▶ **ACTIVITY**: The answer is the full listing below, copied exactly, with its pictures omitted.

Start of DATA EXTRACT

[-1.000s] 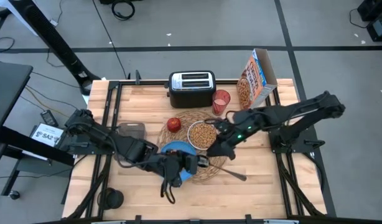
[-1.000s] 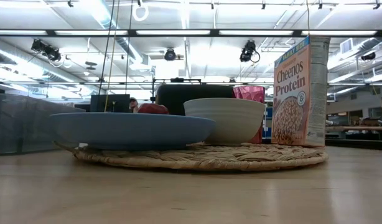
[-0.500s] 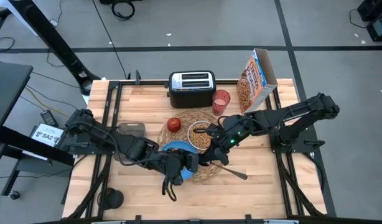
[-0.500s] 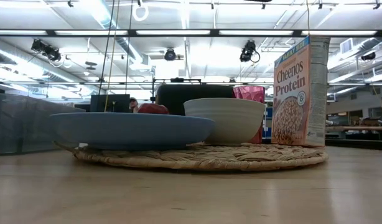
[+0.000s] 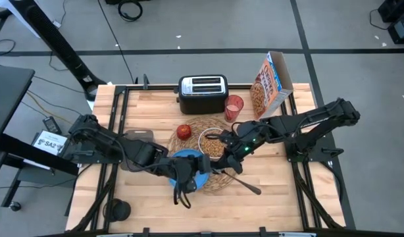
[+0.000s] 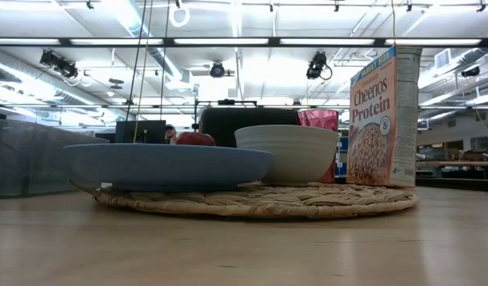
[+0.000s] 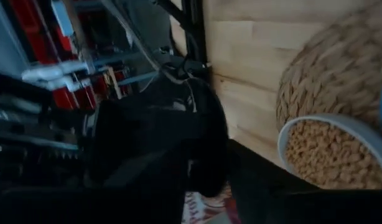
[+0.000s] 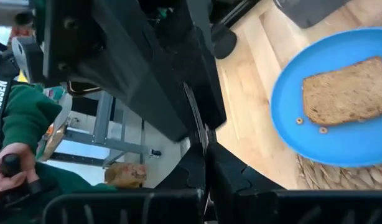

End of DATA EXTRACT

▶ **SOLVED EXERCISE**:
[-1.000s] 
[-1.000s] 
[-0.500s] 
[-0.500s] 
[+0.000s] 
[+0.000s] 
[+0.000s] 
[+0.000s] 

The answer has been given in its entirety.